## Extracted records
********
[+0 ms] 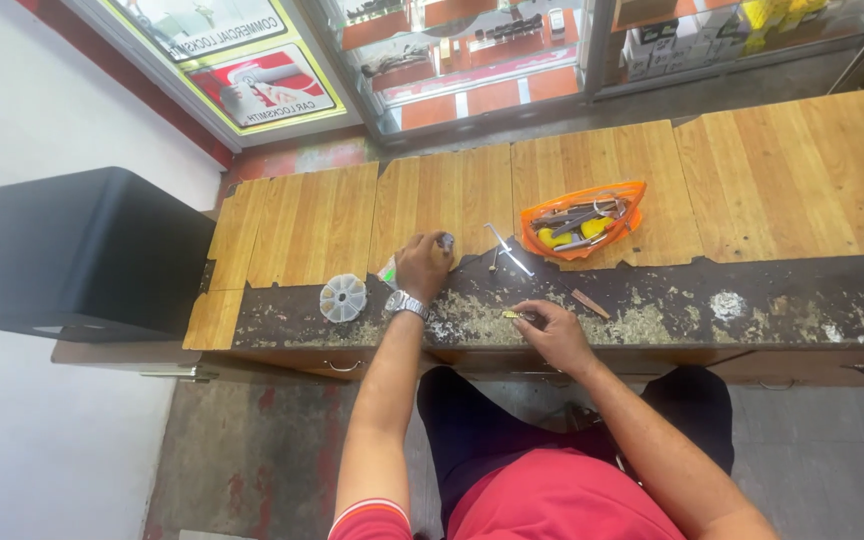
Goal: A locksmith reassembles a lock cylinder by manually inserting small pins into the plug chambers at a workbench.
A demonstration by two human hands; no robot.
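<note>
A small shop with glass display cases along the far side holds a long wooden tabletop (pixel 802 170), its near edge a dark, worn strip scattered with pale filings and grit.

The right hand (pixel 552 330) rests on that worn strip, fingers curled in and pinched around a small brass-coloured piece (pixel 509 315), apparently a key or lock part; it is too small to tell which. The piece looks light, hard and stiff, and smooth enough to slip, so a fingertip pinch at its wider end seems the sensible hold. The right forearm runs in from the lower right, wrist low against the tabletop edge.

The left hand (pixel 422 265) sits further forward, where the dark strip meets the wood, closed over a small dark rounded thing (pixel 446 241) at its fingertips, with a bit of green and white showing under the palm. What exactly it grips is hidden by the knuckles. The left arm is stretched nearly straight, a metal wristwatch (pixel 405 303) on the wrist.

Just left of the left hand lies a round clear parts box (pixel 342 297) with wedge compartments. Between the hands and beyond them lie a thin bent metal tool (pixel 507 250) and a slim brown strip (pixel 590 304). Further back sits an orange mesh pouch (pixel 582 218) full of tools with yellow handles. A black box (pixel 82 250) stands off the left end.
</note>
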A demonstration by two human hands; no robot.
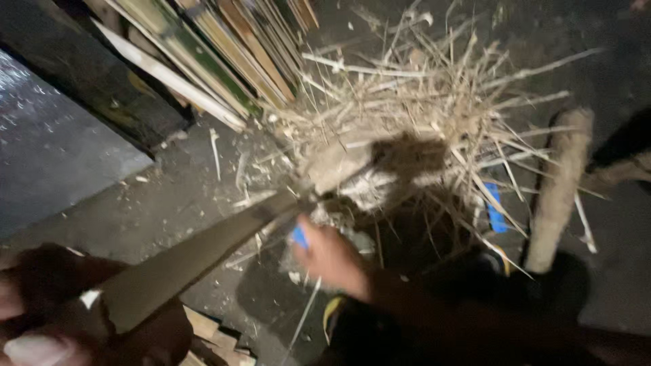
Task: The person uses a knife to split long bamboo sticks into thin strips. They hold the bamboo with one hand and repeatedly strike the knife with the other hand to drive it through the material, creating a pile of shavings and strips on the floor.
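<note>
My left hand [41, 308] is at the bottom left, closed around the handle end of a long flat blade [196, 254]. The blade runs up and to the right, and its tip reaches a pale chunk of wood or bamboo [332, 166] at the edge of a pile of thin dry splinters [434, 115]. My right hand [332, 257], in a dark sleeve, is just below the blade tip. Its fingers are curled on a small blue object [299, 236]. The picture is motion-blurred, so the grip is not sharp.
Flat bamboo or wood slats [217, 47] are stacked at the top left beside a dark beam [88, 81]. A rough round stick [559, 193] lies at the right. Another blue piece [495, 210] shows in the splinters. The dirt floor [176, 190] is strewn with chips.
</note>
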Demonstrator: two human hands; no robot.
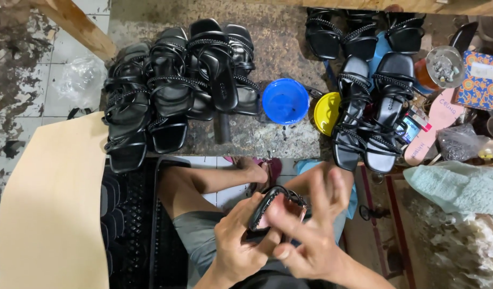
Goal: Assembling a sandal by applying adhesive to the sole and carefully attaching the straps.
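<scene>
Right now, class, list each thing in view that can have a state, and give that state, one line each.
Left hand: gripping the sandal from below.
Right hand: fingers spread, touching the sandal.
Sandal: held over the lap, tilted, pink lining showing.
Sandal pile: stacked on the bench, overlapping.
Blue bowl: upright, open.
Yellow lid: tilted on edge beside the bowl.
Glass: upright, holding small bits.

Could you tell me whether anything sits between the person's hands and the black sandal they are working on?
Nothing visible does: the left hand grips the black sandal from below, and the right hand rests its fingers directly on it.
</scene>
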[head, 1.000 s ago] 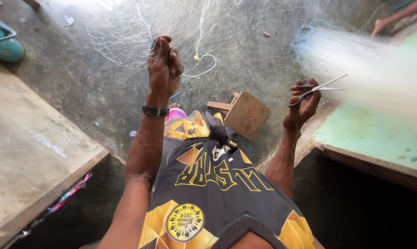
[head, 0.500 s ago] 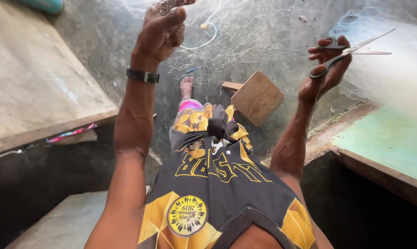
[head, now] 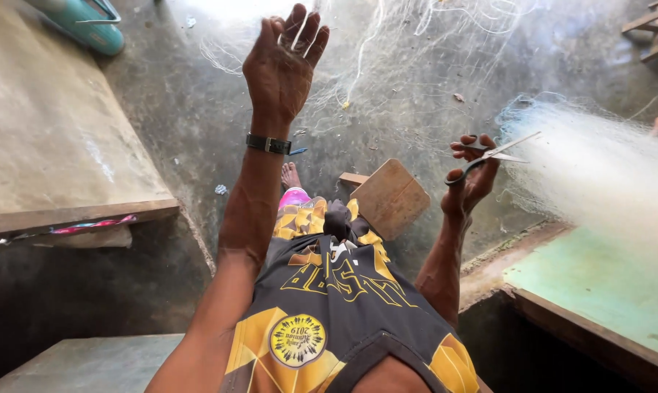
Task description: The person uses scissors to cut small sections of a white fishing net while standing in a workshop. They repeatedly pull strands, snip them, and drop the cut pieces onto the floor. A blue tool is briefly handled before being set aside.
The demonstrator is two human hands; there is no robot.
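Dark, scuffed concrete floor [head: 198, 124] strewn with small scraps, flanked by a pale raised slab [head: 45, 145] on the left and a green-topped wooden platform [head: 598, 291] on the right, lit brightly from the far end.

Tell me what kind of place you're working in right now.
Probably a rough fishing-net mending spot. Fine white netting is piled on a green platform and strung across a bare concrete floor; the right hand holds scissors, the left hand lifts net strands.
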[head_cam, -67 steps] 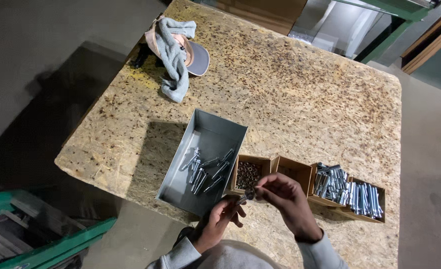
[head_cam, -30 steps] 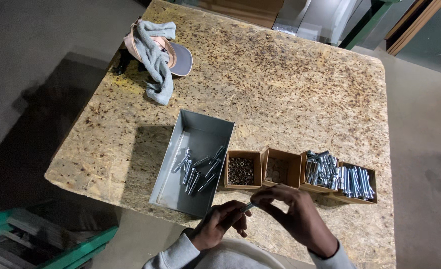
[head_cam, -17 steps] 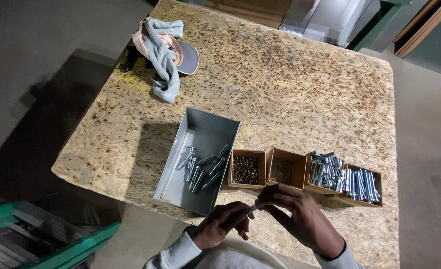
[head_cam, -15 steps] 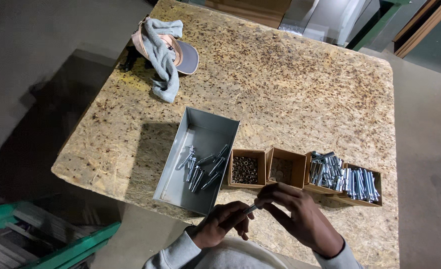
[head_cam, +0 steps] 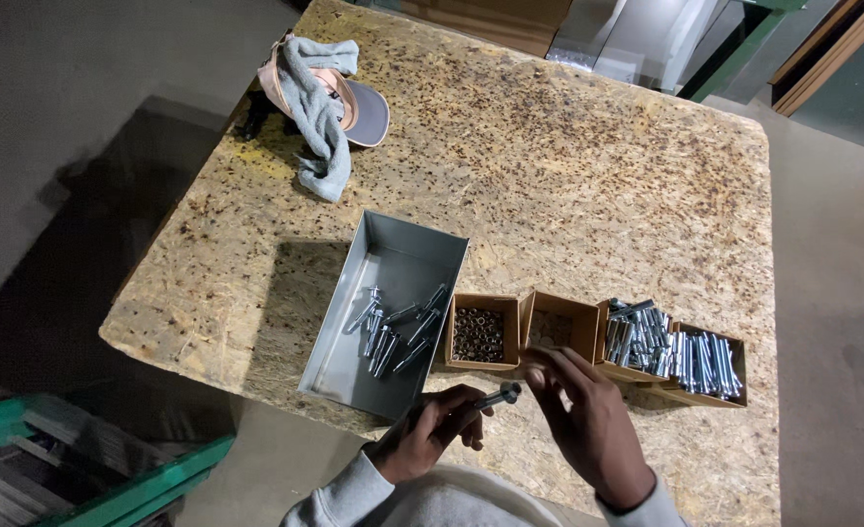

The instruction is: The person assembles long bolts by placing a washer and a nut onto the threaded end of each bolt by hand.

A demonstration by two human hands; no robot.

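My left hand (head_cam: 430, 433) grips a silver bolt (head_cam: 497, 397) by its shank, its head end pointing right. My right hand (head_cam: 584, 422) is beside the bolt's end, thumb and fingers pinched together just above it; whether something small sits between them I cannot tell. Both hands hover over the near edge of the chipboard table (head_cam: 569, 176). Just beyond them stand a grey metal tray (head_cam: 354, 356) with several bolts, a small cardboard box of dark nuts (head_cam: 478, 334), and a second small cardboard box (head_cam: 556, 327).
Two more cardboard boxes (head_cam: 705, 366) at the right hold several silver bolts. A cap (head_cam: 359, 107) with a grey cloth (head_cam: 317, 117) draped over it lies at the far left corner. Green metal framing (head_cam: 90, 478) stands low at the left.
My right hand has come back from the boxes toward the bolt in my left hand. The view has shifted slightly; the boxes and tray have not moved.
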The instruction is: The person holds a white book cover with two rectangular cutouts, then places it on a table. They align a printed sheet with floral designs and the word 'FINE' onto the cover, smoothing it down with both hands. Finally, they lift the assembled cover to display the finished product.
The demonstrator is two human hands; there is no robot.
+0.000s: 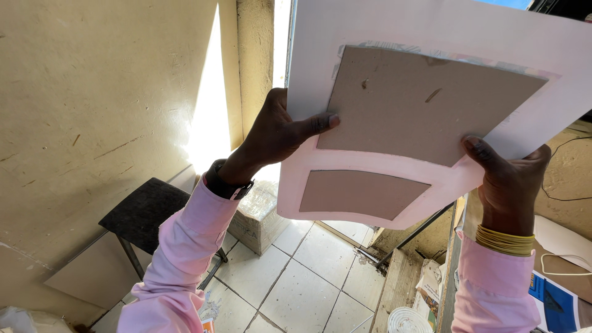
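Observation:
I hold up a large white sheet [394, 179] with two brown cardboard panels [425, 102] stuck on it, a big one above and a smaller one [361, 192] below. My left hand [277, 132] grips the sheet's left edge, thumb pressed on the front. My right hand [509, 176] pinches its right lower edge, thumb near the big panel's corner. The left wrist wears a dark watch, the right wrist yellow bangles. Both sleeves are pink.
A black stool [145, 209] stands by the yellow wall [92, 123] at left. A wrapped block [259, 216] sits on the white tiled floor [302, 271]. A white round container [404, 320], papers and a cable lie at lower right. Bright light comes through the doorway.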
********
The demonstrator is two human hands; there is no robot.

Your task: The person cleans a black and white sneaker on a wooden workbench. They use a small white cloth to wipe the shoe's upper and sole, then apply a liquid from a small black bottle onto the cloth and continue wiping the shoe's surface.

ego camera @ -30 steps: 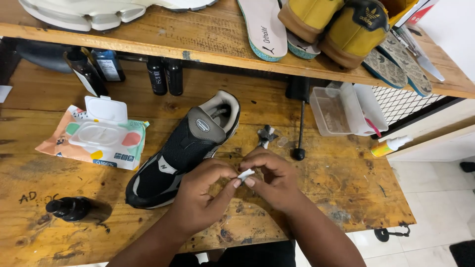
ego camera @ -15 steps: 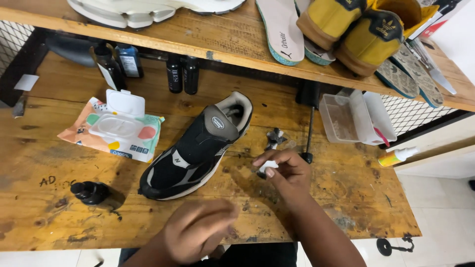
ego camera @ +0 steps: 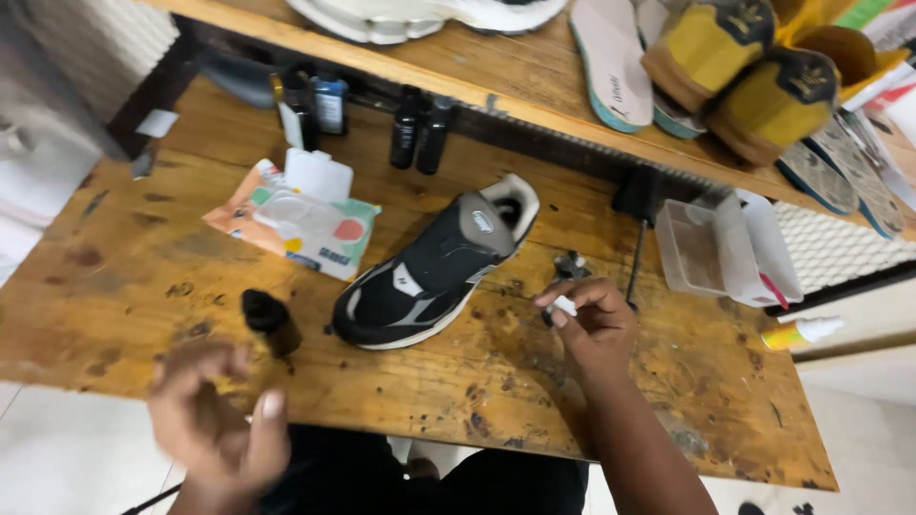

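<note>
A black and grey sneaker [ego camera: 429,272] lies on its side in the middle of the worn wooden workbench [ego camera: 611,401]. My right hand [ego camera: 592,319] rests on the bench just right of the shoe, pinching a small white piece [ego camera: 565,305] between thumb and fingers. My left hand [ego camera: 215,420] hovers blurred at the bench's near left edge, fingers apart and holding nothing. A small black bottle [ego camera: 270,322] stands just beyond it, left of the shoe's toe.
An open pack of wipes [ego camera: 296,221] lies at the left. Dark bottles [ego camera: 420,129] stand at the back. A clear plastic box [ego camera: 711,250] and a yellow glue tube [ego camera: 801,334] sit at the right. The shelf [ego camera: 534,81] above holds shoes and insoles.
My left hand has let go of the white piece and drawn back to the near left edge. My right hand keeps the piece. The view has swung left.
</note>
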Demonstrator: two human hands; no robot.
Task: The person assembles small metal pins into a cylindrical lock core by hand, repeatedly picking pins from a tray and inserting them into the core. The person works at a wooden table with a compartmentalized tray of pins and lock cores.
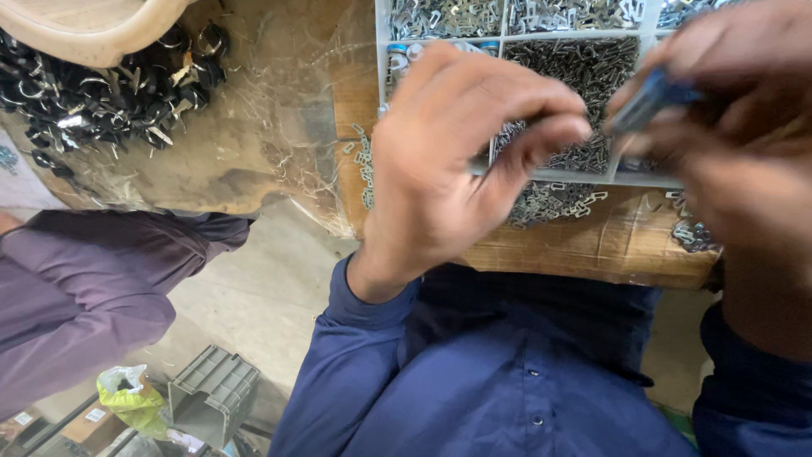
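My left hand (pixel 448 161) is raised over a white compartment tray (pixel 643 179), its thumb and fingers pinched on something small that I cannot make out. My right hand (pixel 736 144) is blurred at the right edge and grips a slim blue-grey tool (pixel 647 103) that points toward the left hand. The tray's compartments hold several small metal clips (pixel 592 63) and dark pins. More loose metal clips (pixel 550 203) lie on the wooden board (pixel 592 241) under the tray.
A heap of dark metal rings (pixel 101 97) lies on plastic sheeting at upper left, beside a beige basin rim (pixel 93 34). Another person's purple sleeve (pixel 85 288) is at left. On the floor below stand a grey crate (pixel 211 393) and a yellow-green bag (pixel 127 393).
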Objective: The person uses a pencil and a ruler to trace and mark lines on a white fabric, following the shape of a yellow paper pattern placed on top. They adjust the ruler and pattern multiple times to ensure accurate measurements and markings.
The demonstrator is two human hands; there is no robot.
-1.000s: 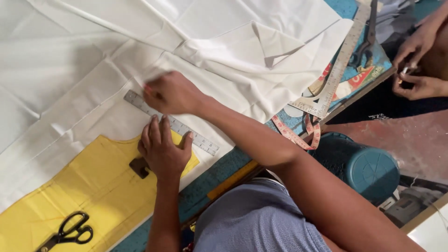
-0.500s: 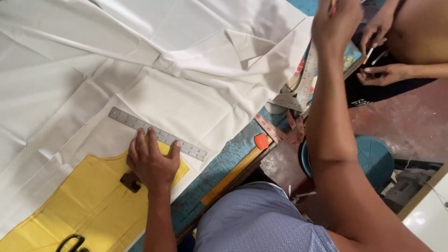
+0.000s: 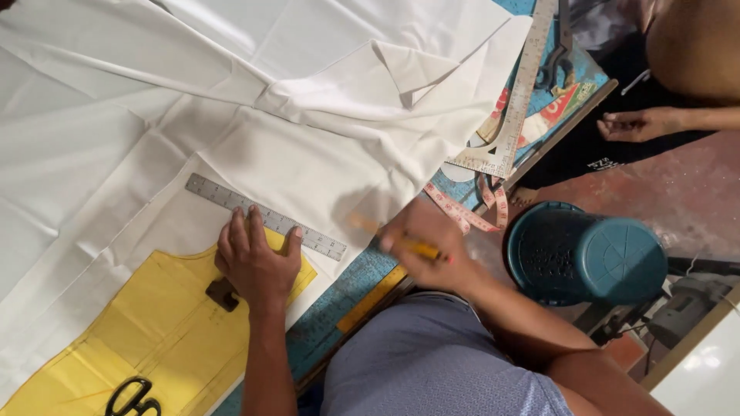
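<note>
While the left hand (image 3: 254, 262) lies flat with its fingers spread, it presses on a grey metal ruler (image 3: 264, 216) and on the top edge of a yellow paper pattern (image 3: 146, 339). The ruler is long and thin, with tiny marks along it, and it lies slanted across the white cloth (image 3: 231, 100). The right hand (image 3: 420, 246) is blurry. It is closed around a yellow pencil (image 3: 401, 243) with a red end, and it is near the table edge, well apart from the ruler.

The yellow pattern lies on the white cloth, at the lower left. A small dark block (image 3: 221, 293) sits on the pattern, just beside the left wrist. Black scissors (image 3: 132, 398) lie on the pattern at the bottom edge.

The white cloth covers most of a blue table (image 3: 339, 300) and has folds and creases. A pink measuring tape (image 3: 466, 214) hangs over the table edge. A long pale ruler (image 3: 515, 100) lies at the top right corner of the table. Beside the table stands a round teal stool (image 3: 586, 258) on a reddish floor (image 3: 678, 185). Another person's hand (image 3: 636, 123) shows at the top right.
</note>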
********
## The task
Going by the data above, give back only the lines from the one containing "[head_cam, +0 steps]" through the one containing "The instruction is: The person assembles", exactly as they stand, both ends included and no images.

## Problem solution
[head_cam, +0 steps] 

The instruction is: The person assembles long bolts by placing a washer and a nut onto the threaded end of each bolt by hand.

The output is finished, and nothing else is needed.